Sunday, July 27, 2008

Jay Smooth, instructor

So I love to read Racialicious, a blog "about the intersection of race and pop culture." I met the founder at the WAM conference earlier this year, and it was in her workshop that I finally caught on to one of the most important reasons why there are so many discussions of pop culture in blogs that deal with race and anti-racism, gender and feminism, etc. It's because it provides a common language and reference point! Duh, but I didn't get it until I heard Carmen say it. Before that, I just thought, why pay so much attention to something I don't want to encourage? And I still mostly think that in terms of my own pie of attention--very small slices go to pop culture. But I really do think it's important to be literate in pop culture as a strategy for effective communication.

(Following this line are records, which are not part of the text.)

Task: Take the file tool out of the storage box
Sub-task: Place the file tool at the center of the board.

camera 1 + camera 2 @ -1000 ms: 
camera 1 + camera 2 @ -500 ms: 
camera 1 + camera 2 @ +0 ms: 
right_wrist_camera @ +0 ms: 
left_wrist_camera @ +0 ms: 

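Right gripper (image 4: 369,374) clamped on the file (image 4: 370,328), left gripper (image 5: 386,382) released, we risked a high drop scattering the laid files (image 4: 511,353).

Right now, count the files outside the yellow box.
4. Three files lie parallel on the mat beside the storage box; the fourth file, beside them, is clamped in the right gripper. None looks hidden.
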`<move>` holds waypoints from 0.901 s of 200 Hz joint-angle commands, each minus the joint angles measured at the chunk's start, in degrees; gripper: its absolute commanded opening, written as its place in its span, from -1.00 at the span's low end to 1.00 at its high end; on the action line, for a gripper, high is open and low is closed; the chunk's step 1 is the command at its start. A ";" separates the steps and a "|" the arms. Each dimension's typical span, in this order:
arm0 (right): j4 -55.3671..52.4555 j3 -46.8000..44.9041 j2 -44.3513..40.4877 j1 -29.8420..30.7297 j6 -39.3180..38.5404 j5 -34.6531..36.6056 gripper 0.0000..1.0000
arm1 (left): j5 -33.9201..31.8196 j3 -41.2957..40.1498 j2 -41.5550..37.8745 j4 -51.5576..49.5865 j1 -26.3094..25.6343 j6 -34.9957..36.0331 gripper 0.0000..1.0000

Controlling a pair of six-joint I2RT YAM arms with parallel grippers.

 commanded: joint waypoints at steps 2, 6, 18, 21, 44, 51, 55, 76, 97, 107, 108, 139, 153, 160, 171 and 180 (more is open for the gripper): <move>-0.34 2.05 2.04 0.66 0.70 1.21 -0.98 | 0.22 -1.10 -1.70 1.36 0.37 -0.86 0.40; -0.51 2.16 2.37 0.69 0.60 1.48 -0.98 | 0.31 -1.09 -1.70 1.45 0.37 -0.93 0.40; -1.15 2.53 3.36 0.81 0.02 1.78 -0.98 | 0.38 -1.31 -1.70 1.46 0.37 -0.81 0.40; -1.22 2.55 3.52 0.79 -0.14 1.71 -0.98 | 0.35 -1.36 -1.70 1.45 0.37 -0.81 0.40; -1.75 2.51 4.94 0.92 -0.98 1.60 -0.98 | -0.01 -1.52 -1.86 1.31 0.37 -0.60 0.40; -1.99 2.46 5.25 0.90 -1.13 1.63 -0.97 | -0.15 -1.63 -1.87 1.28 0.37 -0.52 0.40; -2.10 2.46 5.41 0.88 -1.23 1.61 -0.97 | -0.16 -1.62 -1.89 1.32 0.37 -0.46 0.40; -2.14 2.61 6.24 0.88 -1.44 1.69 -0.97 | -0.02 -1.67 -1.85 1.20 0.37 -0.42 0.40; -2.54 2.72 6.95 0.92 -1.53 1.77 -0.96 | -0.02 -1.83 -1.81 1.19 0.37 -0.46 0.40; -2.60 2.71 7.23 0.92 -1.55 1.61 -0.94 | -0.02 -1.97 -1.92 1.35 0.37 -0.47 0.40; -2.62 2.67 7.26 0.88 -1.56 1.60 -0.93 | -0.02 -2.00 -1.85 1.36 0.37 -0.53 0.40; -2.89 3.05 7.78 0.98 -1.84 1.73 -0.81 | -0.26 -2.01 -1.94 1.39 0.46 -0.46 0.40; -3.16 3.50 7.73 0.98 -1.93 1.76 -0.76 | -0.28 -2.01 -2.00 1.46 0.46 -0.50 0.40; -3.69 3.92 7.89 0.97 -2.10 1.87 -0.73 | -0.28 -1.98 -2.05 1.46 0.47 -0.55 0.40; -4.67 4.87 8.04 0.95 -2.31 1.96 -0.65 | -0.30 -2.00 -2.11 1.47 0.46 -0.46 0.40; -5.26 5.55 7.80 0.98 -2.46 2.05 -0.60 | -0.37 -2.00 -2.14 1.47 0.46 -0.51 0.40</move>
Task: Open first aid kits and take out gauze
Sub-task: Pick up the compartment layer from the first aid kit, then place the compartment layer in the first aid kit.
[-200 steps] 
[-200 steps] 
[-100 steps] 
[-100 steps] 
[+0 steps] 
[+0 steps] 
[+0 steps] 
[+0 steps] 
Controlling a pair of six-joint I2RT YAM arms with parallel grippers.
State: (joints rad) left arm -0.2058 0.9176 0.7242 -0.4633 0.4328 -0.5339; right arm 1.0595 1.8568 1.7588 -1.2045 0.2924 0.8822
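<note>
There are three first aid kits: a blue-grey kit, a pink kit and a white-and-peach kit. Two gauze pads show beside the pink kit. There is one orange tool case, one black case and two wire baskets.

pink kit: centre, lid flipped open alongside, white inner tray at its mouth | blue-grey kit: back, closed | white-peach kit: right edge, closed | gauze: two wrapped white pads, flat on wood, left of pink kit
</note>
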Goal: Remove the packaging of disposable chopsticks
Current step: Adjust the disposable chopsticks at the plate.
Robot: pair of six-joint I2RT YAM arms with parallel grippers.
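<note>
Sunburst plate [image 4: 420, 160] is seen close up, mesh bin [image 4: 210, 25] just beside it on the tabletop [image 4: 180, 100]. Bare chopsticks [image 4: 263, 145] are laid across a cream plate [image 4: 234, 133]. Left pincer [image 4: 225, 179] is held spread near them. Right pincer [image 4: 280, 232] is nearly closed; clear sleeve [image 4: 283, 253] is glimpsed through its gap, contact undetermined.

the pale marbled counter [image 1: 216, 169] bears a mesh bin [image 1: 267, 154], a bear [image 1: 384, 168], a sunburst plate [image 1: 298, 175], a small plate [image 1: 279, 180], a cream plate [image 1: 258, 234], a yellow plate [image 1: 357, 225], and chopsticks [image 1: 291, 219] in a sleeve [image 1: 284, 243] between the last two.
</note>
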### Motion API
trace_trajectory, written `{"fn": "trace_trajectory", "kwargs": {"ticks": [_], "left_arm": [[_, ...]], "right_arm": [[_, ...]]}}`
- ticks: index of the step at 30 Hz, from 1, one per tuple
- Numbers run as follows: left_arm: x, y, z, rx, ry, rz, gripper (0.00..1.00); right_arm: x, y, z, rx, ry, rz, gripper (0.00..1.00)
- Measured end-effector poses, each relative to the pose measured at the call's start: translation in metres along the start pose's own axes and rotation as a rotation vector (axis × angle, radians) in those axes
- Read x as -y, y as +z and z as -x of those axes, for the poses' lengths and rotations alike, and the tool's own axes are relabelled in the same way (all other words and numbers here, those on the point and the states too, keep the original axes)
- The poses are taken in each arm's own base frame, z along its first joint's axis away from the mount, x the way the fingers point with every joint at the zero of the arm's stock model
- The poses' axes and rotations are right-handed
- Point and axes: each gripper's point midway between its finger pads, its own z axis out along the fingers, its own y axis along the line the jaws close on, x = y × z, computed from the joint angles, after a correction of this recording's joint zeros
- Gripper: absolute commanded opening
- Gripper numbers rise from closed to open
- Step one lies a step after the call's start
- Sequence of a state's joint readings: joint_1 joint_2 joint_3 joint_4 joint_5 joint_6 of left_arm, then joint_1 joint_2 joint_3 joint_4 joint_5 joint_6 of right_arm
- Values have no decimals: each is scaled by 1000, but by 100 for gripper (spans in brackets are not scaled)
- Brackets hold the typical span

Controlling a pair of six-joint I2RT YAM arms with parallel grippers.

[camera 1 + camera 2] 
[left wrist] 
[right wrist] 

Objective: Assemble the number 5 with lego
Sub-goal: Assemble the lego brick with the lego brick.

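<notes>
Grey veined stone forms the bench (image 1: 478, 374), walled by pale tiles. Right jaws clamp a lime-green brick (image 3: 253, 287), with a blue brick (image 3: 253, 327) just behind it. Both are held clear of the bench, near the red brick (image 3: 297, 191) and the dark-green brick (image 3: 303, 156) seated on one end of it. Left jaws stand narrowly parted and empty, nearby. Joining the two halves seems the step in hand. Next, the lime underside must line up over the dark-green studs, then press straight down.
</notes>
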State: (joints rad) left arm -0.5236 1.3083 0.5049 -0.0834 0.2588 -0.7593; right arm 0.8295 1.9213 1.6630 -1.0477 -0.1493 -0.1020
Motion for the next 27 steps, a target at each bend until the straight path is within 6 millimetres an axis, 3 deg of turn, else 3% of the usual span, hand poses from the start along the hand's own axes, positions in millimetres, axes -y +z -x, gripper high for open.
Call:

Anyway, on Racialicious last week I saw this piece by Jay Smooth on "How to Tell People They Sound Racist" and thought it was great. I sort of also "got" vlogging when I saw it--I think it was my first vlog. I sent it to everyone in my department at work, and really wanted to include it here. His point is critical, again, as a strategy for effective communication: talk about what people DO--don't theorize about what they ARE. I totally agree. Because I don't want to argue about your identity. I just sometimes need to point out the crap you said.

I wish I knew how to embed a youtube link so it's watchable from here, but I'm a beginner blogger, and that's intermediate. I am not there yet!